TASK GOAL — Give again, word for word, each line of the data from the first through the one containing "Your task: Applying". Pictures stay out.

(INPUT DATA begins)

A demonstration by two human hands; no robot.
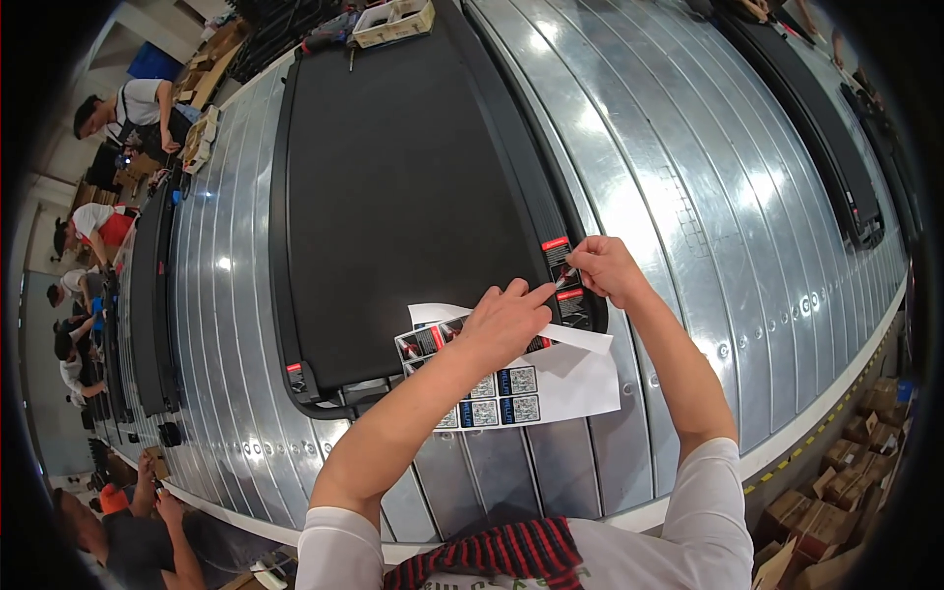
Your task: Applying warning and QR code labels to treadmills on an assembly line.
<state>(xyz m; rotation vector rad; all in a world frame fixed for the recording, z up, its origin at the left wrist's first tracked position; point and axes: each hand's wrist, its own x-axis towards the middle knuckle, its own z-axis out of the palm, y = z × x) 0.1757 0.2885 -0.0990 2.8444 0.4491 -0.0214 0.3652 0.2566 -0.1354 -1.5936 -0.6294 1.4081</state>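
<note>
a co-worker point(143, 108) in a white top bends forward at ten o'clock. a ribbed metal table point(231, 324) bears a flat black deck point(393, 177), at twelve. white printed sheets point(580, 383) lie over its near edge, toward six. above them, the left hand point(500, 329) stretches its forefinger to the red-and-black label point(557, 250) on the deck's rail, at two; its grip i cannot tell. the right hand point(606, 272), at three, pinches thumb and forefinger together beside that label. cardboard boxes point(836, 467) sit at four.

On the black treadmill point(403, 197) we see red-and-black labels point(572, 311), mostly too small to read; a white sheet point(590, 388) carries square codes point(524, 382).
</note>
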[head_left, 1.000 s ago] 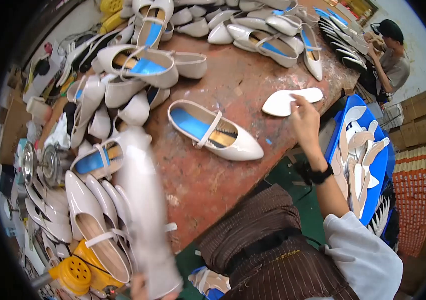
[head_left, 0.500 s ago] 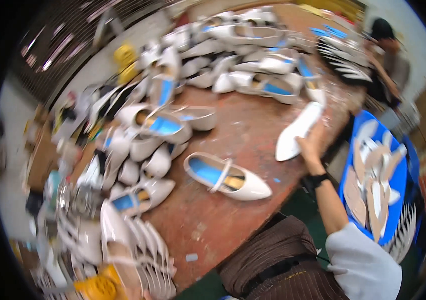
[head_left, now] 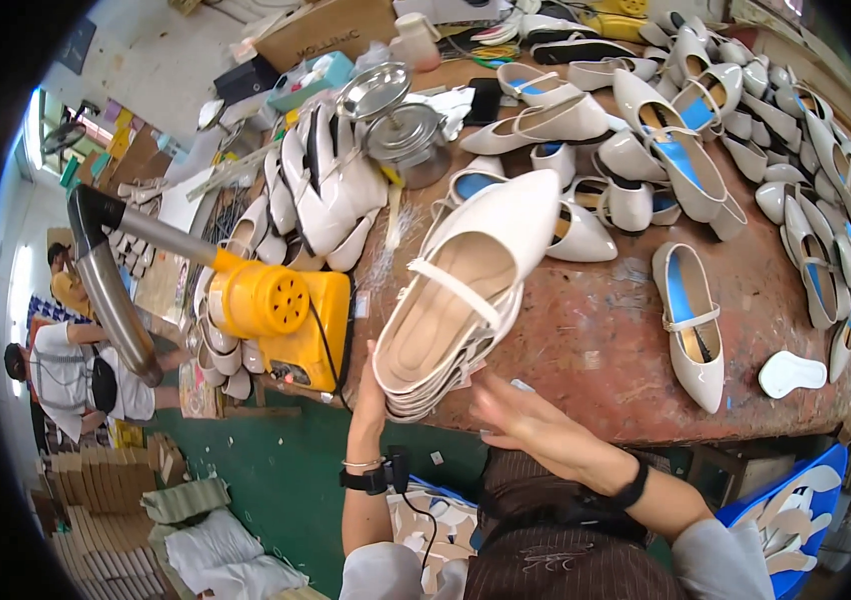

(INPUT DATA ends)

EXERCISE RESPONSE —
A demonstration by two human hands; no robot.
Your task: Applying warning and QR code labels to treadmills on an assembly line.

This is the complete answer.